» **INSTRUCTIONS TO FOLLOW**
Using the entries below, copy exactly each line from the line with "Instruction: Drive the" up to and including the line with "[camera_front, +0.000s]", with every picture left out.

» **Collected data entries**
*** Begin section ***
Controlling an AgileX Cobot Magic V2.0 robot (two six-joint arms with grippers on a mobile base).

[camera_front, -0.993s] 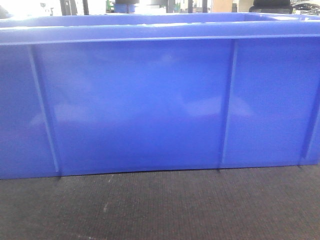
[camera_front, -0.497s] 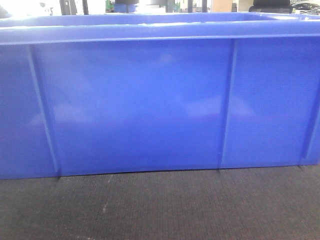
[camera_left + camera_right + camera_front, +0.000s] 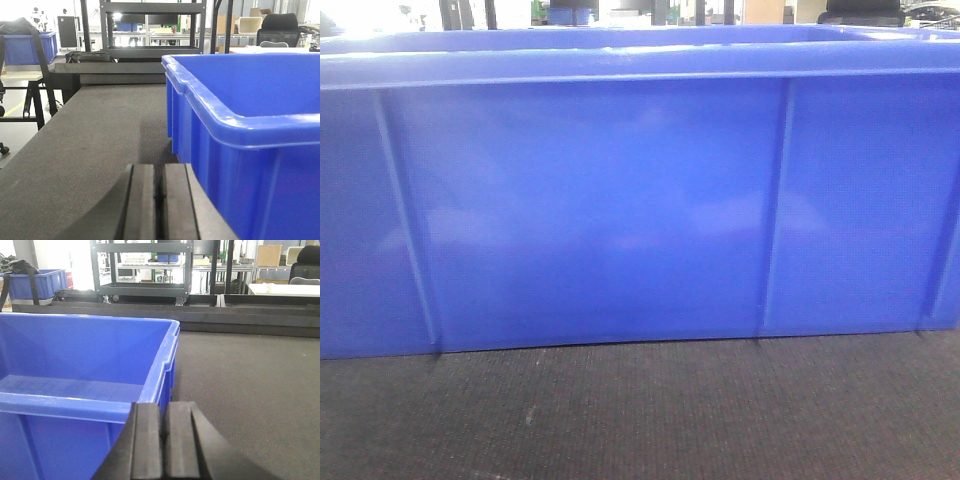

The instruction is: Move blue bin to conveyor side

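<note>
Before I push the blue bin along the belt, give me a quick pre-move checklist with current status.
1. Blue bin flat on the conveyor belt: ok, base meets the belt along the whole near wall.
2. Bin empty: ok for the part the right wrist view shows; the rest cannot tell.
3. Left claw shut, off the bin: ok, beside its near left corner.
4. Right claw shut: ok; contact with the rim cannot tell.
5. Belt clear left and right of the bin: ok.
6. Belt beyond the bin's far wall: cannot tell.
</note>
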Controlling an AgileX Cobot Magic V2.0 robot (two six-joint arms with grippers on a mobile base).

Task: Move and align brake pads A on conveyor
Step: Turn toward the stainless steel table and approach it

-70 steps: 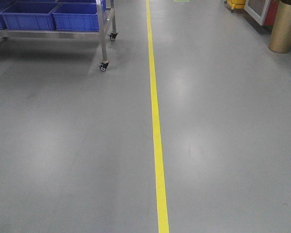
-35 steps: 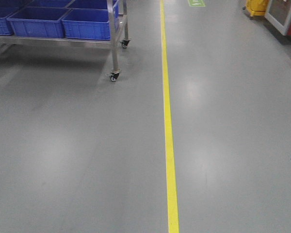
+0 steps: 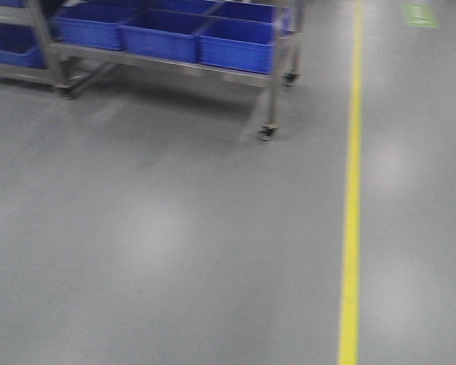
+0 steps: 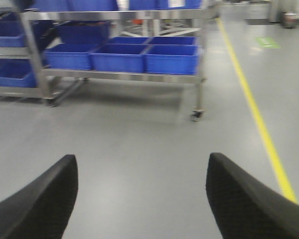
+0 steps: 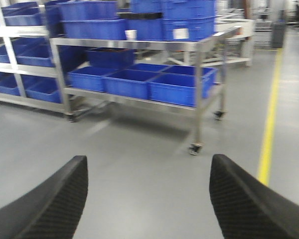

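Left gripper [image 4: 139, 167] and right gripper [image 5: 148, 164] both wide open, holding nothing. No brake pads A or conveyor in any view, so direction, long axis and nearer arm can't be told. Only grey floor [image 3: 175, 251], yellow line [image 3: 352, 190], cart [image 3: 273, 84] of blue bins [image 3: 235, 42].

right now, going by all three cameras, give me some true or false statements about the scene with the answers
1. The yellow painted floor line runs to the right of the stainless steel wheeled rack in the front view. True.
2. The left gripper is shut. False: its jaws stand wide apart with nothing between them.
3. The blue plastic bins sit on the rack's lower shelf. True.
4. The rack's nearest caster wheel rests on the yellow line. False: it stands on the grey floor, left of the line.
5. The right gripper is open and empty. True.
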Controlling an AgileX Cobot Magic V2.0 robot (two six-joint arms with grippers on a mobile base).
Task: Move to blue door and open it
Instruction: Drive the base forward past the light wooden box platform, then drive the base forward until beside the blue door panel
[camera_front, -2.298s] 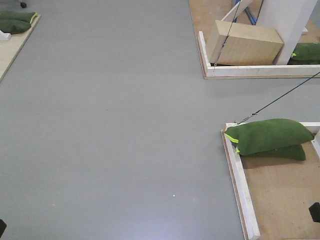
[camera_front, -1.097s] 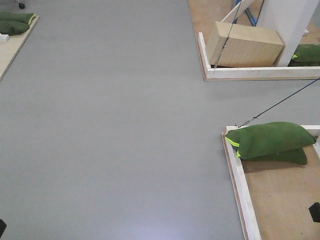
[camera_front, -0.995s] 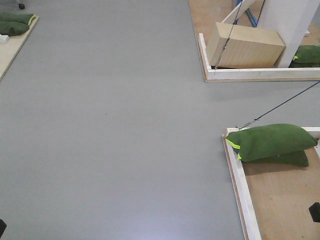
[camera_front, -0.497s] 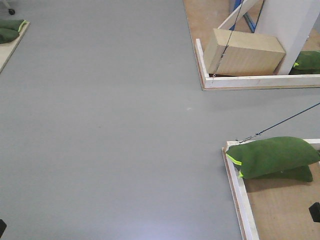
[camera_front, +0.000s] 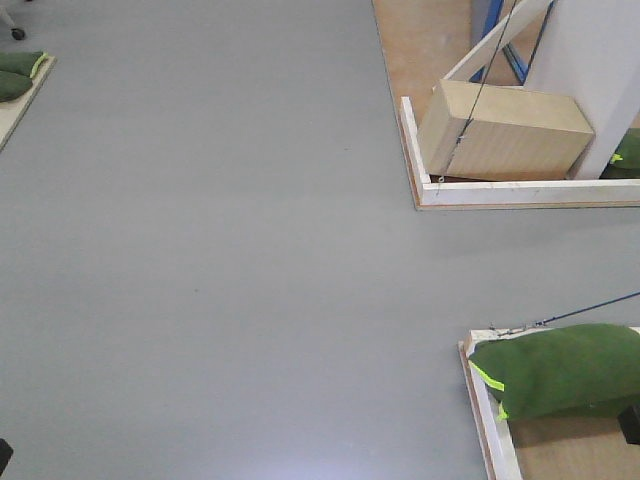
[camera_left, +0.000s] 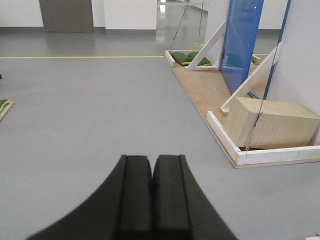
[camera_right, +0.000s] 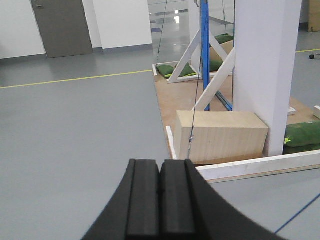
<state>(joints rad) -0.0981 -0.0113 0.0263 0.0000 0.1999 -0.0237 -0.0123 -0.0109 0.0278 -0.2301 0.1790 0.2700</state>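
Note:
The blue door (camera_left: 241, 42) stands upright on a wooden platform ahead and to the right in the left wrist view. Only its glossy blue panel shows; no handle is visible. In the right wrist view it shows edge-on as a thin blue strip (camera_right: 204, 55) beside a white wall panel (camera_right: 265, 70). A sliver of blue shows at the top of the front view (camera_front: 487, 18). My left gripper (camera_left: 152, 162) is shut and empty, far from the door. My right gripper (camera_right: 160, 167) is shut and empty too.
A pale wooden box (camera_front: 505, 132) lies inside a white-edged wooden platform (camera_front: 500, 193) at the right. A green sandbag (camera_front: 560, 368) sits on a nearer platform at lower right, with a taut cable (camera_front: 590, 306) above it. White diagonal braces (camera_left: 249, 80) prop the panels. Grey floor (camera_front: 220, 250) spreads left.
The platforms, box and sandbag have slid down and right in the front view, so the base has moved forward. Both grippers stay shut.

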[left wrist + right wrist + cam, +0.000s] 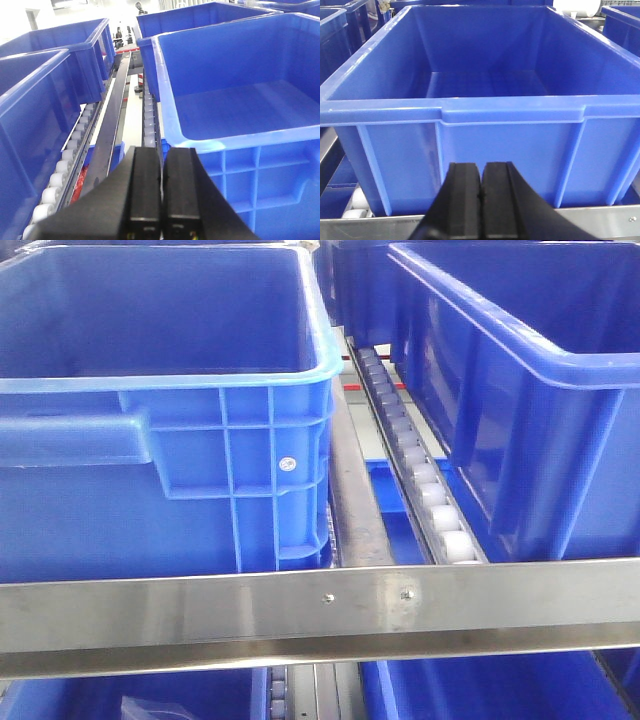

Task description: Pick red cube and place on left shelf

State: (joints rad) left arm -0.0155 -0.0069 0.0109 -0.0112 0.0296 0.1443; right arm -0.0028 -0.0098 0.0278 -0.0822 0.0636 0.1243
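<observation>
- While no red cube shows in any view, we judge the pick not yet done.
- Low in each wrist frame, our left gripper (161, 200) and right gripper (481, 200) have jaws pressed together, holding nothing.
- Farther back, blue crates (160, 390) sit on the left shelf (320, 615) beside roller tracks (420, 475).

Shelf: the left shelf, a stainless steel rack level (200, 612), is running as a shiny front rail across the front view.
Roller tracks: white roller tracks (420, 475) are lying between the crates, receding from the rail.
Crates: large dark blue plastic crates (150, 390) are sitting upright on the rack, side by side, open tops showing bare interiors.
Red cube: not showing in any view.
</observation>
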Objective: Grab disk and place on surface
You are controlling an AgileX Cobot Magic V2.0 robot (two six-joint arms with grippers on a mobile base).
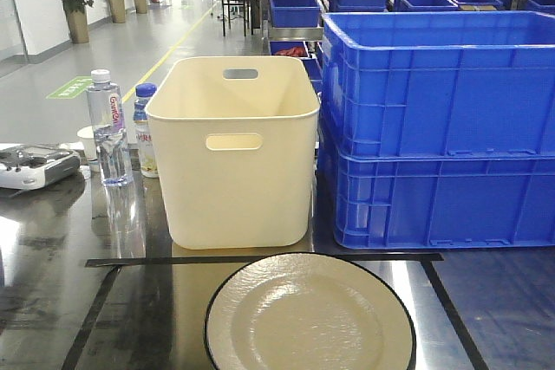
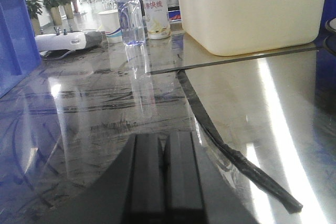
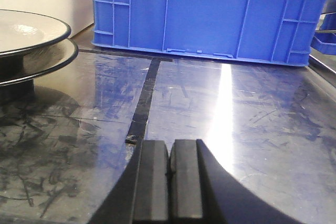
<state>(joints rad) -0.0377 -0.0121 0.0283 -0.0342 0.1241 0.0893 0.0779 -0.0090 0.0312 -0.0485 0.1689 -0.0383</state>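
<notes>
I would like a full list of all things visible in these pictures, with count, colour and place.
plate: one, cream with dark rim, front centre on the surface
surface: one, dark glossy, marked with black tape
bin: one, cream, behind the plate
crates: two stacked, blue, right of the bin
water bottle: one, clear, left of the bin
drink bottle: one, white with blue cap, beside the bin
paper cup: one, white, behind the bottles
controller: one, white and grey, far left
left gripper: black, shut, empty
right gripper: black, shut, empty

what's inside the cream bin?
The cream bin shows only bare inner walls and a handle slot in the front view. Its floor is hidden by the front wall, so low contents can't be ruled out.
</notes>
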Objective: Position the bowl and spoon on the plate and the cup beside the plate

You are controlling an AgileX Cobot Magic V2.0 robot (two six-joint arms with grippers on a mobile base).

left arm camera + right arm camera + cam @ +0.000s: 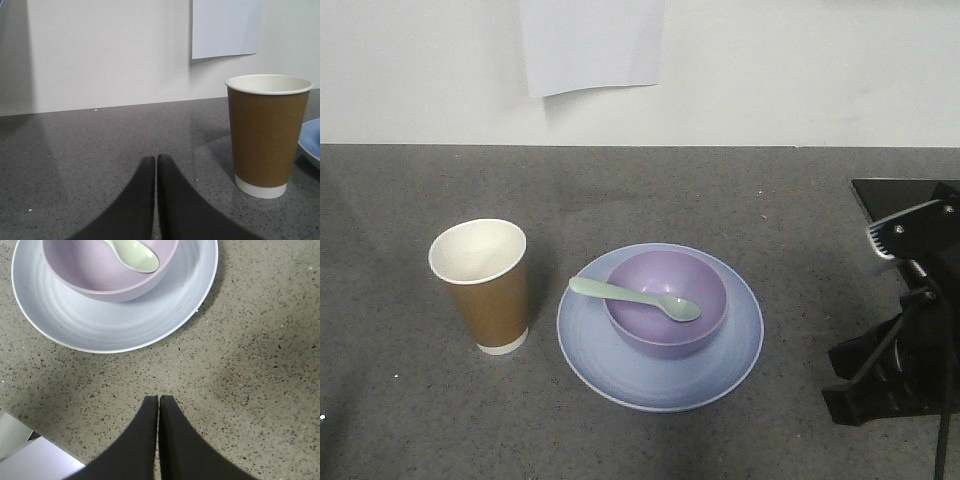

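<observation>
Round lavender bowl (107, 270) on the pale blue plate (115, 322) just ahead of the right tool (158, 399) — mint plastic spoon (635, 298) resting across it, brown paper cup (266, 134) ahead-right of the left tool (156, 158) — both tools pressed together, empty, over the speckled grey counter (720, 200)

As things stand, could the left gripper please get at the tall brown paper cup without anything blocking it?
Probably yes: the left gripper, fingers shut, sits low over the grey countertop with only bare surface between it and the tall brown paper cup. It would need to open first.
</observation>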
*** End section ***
» **RESPONSE BOX**
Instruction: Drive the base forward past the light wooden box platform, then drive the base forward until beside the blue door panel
[camera_front, -2.298s] 
[camera_front, -1.097s] 
[camera_front, -0.995s] 
[camera_front, -0.497s] 
[camera_front, +0.000s] 

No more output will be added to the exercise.